• **WORK INSTRUCTION**:
If a line in the material below has the string "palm", copy it out.

• **DATA FOR ANALYSIS**:

*** Begin section ***

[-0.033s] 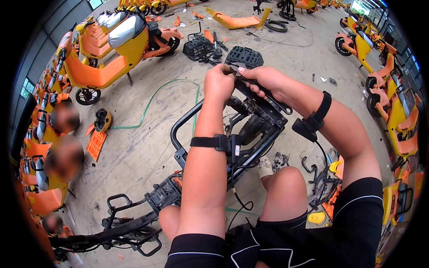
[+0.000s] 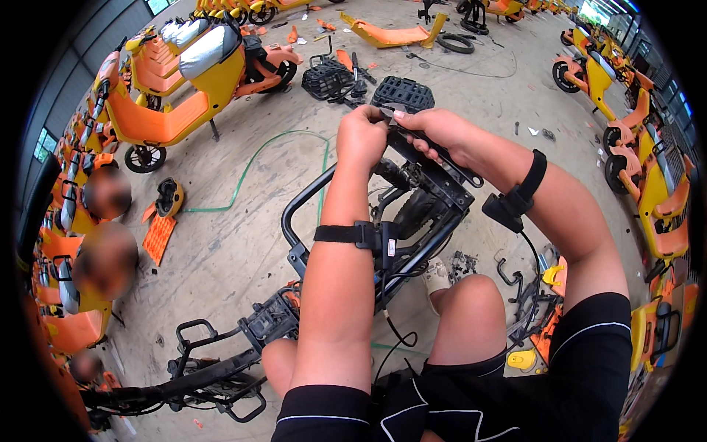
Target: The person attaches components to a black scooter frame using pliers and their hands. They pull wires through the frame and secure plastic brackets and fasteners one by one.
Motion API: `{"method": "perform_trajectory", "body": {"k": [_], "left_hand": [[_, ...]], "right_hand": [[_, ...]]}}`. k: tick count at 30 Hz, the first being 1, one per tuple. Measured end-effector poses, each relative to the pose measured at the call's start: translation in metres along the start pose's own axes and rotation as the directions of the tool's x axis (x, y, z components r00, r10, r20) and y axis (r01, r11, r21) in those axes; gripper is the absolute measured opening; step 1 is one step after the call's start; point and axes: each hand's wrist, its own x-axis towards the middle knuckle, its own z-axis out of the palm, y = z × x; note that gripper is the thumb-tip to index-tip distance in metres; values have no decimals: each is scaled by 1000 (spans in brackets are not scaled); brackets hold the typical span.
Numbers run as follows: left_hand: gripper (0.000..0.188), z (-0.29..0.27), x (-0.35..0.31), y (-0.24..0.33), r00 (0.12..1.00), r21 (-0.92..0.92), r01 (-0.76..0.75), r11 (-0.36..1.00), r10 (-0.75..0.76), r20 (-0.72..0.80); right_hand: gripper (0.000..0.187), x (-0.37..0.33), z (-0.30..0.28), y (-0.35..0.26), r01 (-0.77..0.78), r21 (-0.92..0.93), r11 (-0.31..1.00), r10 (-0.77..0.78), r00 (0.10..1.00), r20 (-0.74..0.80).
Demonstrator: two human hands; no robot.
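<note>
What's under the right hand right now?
Beneath the right hand, a dark bar with a ring-shaped end shows against the black metal frame. The hand covers part of the bar; whatever lies directly beneath its grip cannot be seen.

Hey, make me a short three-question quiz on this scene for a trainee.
1. Multiple choice: the bare right hand grips a) a yellow helmet, b) a long dark metal piece with a ringed end, c) a silver seat?
2. True or false: the bare left hand is far from the right hand.
3. Fill in: the thin curving line on the grey concrete floor is coloured ___.

Key: 1. b; 2. false, they are close together; 3. green.
</note>
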Motion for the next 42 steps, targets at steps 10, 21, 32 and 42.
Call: {"method": "perform_trajectory", "body": {"k": [10, 21, 32, 42], "left_hand": [[14, 0, 4, -5, 1000, 17, -5, 1000, 5, 24], [18, 0, 2, -3, 999, -1, 28, 1000, -28, 33], [10, -1, 2, -1, 998, -55, 30, 998, -28, 49], [13, -2, 0, 3, 998, -46, 21, 999, -18, 62]], "right_hand": [[48, 12, -24, -5, 102, -241, 965, -79, 992, 101], [41, 10, -31, -12, 179, -349, 920, -134, 980, 150], [39, 34, -41, -13, -69, -216, 974, 107, 980, 168], [45, 41, -50, -17, -10, -296, 955, 78, 972, 220]]}}
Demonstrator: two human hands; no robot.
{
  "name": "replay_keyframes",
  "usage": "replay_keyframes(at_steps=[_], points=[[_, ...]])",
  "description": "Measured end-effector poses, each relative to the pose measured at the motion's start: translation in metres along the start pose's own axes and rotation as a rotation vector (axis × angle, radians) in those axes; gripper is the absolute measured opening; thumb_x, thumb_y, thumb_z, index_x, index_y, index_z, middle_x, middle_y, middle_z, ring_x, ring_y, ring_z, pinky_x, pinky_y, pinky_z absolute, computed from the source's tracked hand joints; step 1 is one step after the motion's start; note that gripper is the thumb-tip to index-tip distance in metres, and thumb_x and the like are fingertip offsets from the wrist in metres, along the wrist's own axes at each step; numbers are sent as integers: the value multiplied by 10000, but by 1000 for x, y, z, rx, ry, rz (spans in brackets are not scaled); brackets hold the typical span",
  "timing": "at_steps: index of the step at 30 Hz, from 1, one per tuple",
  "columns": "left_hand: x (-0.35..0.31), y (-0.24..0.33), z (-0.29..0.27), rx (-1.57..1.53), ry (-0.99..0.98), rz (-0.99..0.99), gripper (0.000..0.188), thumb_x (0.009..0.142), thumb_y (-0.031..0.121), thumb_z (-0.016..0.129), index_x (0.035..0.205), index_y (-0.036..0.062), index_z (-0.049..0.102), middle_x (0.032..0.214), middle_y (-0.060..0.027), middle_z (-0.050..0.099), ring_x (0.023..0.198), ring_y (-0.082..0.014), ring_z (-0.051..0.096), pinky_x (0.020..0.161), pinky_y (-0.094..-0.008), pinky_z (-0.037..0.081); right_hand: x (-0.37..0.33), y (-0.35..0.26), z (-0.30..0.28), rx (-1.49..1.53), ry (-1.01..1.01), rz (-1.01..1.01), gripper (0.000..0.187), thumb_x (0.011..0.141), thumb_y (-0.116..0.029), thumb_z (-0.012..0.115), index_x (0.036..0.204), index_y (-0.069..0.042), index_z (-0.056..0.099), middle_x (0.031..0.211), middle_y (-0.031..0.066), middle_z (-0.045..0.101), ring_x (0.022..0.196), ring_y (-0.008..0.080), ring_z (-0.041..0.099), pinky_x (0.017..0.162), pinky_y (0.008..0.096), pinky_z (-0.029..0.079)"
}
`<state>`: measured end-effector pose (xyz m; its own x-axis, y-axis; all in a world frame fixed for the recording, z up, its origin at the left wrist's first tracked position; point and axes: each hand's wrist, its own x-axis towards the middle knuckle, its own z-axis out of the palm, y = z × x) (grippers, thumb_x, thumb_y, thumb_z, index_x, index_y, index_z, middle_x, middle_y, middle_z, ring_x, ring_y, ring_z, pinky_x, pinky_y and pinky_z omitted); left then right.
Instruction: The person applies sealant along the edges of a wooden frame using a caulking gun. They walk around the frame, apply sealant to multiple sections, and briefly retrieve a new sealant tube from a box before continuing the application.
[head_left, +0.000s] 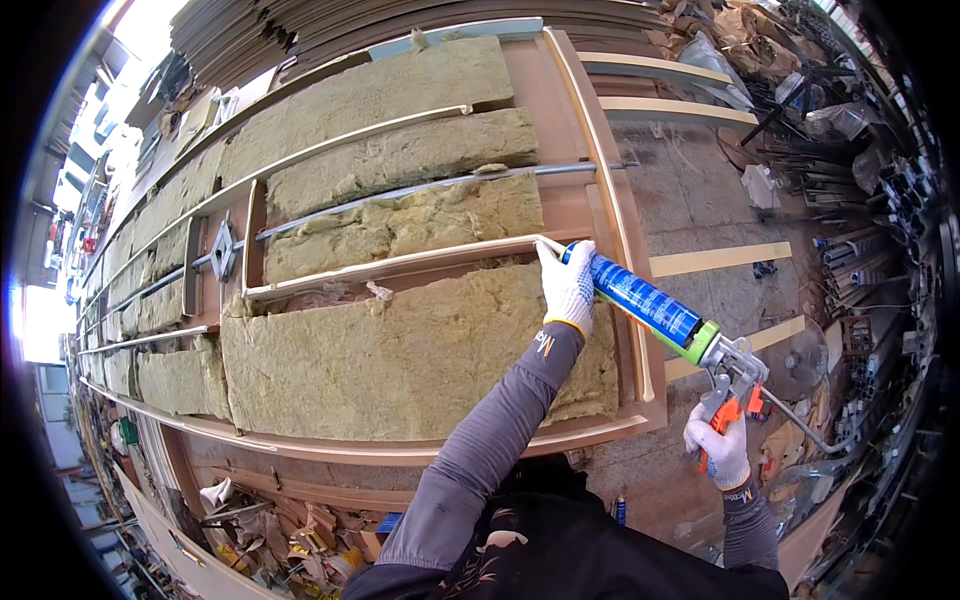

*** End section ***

• **WRITTEN ANSWER**:
Motion API: `{"method": "perform_trajectory", "body": {"k": [_], "left_hand": [[_, ...]], "right_hand": [[_, ...]]}}`. k: tick count at 30 Hz, the first being 1, one per tuple. Measured end-effector poses, each relative to the pose measured at the call's start: translation in metres along the start pose's own axes and rotation as the directions of the tool's x axis (x, y, z components r00, r10, r20) and y axis (r01, r11, r21) in those axes; gripper is the absolute measured opening; step 1 is one step after the call's start; point and axes: each hand's wrist, its own x-axis towards the middle knuckle, its own z-axis out of the palm, y = z × x; note that gripper is the thumb-tip to index-tip distance in metres; values have no decimals: each is scaled by 1000 (spans in brackets are not scaled); brackets hold the typical span.
`<state>`: measured end-effector pose (xyz m; its own x-axis, y-axis; all in a world frame fixed for the recording, z up, its origin at the left wrist's first tracked position; point and axes: each hand's wrist, its own x-axis towards the middle knuckle, its own z-axis out of the palm, y = z × x) (grippers, thumb_x, thumb_y, thumb_z, index_x, index_y, index_z, middle_x, middle_y, middle_z, ring_x, ring_y, ring_z, pinky_x, pinky_y and pinky_z omitted); left then right.

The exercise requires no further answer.